Calls to Saw Khin Maung Myint, the SAC spokesman for Kayin state, went unanswered Friday.

A source close to the KNU, who spoke on condition of anonymity citing security concerns, told RFA that anti-junta forces remain in Kawkareik and have "surrounded Infantry Battalion-97," bringing a temporary end to the fighting.

Earlier on Friday, the Democratic Voice of Burma cited a KNLA commander as saying that the group had planned to "take control of Kawkareik" and that thousands of resistance fighters are taking part in the assault, which would make it one of the largest resistance operations to date. The officer said fighters had also been deployed to Kyondoe and Myawaddy towns, on either side of Kawkareik, in anticipation of military reinforcements.

DVB said that the military has sent in at least two aircraft from Hmawbi Air Base in Yangon region, which bombed Kawkareik earlier this morning.

The Institute for Strategy and Policy-Myanmar reported on Thursday that there have been more than 7,700 battles across the country since the Feb. 1, 2021 military coup through to Oct. 12 this year. The research group said Kayin state has seen the most fighting with 4,383 battles.

The fighting in Kayin came as new reporting by RFA found that the military had carried out at least 105 air raids across six states and regions in August and September of this year, killing 30 civilians, including eight children, and injuring 22.

Data exclusively compiled by RFA showed that during the two-month period the military carried out the strikes on civilian-populated villages and towns in 25 townships in Sagaing and Bago regions, and Kayin, Kayah and Chin states, where resistance to junta-rule is strong.

PDF forces told RFA that military has ramped up air strikes as its ground offensives have been increasingly less successful.

Kayah state and Sagaing region suffered most casualties in August and September, reporting showed.

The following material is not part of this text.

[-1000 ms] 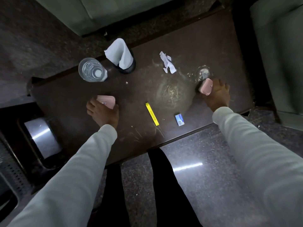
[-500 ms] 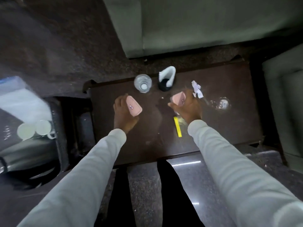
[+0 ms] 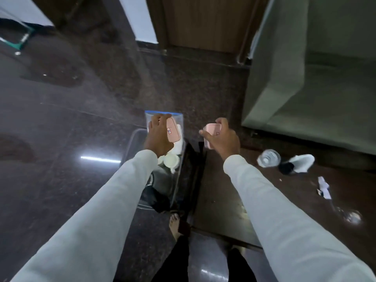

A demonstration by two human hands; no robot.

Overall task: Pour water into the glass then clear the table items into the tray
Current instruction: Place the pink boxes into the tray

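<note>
My left hand (image 3: 158,137) grips a pink box (image 3: 173,130) and holds it over the clear tray (image 3: 176,181) with a blue rim, which stands on the floor left of the dark table (image 3: 227,192). White cups (image 3: 171,160) lie inside the tray. My right hand (image 3: 224,138) holds a second pink box (image 3: 211,132) above the table's left end. On the table, to the right, stand a glass of water (image 3: 268,158) and a black holder with white tissue (image 3: 297,164).
A crumpled paper scrap (image 3: 324,188) and a small clear glass object (image 3: 353,216) lie on the table's right side. A grey-green sofa (image 3: 317,82) stands behind the table. A bare foot (image 3: 176,224) rests on the shiny dark floor by the tray.
Both hands lifted the pink boxes from the table and carried them left. The view swung left, so the tray is now under my left hand.
</note>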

Fourteen townships in Sagaing were subjected to 27 air raids that killed 29 civilians, including eight children. The casualties accounted for some 96% of those from air raids nationwide during the two months.

One air strike on Sept. 16 in Sagaing's Let Yet Kone village killed 13 civilians, including seven children, and wounded 12 others alone. The attack, in which two military helicopters fired on a school for more than an hour, is believed to be the single worst air raid on a civilian area in Myanmar since the coup.

According to RFA’s data, 36 air raids were carried out in Kayah region during August and September, although the number of casualties was not as high as in Sagaing region because the area is less populated and defended by ethnic armed groups.

A spokesperson for the ethnic Karen National Defense Force in Kayah state told RFA that the military attacks civilian targets nearly every time it carries out air raids.

“Some air strikes target not just battlefields, but also civilian villages and populated places like village clinics that are far from the fighting," said the spokesperson, who declined to be named.

"In Loikaw, a junta fighter jet fired a missile at a clinic for no reason," they said, referring to an Aug. 9 attack on Loikaw's Loilen Lay township that killed a civilian and injured two others. "They use more air strikes when they get hurt in ground battles.”

According to the statistics from the World Directory of Modern Military Aircraft (WDMMA), an organization studying air forces from 98 countries around the world, the Myanmar military owns 292 military aircraft, including 81 jet fighters and 81 helicopters.

Myanmar's shadow National Unity Government said on Oct. 7 that they have acquired anti-aircraft weaponry to defend against military air raids, although details of its arsenal have yet to be released.

An earlier version of this story was updated to include the increased number of civilian casualties, a statement from the SAC, and the current status of fighting in Kawkareik, as well as the number of civilians killed during air raids across the country in August and September.